Then, after filling all these bins with Pixel objects, I sort them. I call List<Pixel>.Sort() and rely on IComparable, like so:
ImageList list; // pretend it contains only 1 image, and it's large
fillBinsFromSource(list);
foreach(Bin b in allBins)
b.Sort(); // calls List<Pixel>.Sort()
class Pixel : IComparable
{
// store both HSV and RGB
float h, s, v;
byte r, g, b;
// we sort by HSV's value property
public int CompareTo(object obj)
{
// this is much faster than calling CompareTo on a float
Pixel rhs = obj as Pixel;
if (v < rhs.v)
return -1;
else if (v > rhs.v)
return 1;
return 0;
}
Question 2) Suppose allBins has 7 elements; sorting 7 separate lists which have a total of 2.3 million Pixels in them takes about 2 seconds. Sorting one list of 2.3 million random ints takes under 200 milliseconds. I can appreciate that there's some level of speed-up using primitive types, but is it really over 10x slower to use IComparable? Are there any speedups to be had here?
I apologize for the long question, if anyone has any advice for me, I'd appreciate it!
You really need to profile your code and see what is slow.
Most obvious:
Pixel does not implement generic IComparable<Pixel> and as result Compare had to do much more work.
Try to make Pixel value type. Most likely you'll see drop in performance, but may be not.
Consider passing 2d ranges (rectangle) and access Pixel objects directly by index instead of iterators if you find that performance is below what you find acceptable. Iterators are nice, but not free.
All kinds of indirection, like a visitor pattern or virtual inheritance, is poison if you want raw metal performance. Virtual calls, allocation, unpredictable branching do a lot of damage to the kind of algorithm where there is a small, tight, inner loop where 99,99% of the time is spent.

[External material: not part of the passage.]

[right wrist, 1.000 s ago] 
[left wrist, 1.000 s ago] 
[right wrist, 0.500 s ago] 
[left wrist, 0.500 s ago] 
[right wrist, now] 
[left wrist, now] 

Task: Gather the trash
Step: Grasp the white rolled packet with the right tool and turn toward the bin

Why? Because the CPU likes to execute many (dozens) of instructions in parallel. It can do that only if it can peek ahead in the instruction stream. The aforementioned things prevent that.
You really need to get the innermost loop right. Don't allocate there, don't call virtual functions (or interface methods or delegates).
Probably, your innermost loop should process a rectangle of a given image with a hard-coded kernel. Instead of implementing your processing function per-pixel, implement it per-rectangle.
In contrast, it doesn't matter how you provide the stream of images. Use LINQ there all you want. It is a low-volume operation because there a millions of pixels per image.
Instead of using an iterator, or even building up an array / list of pixels to begin with, you could use the visitor pattern. Images, Image Lists and other objects representing arbitrary selections could all accept a visitor class with a single method VisitPixel and call that method for each pixel the object represents. The visitor class would then be responsible for binning all the pixels as they're visited.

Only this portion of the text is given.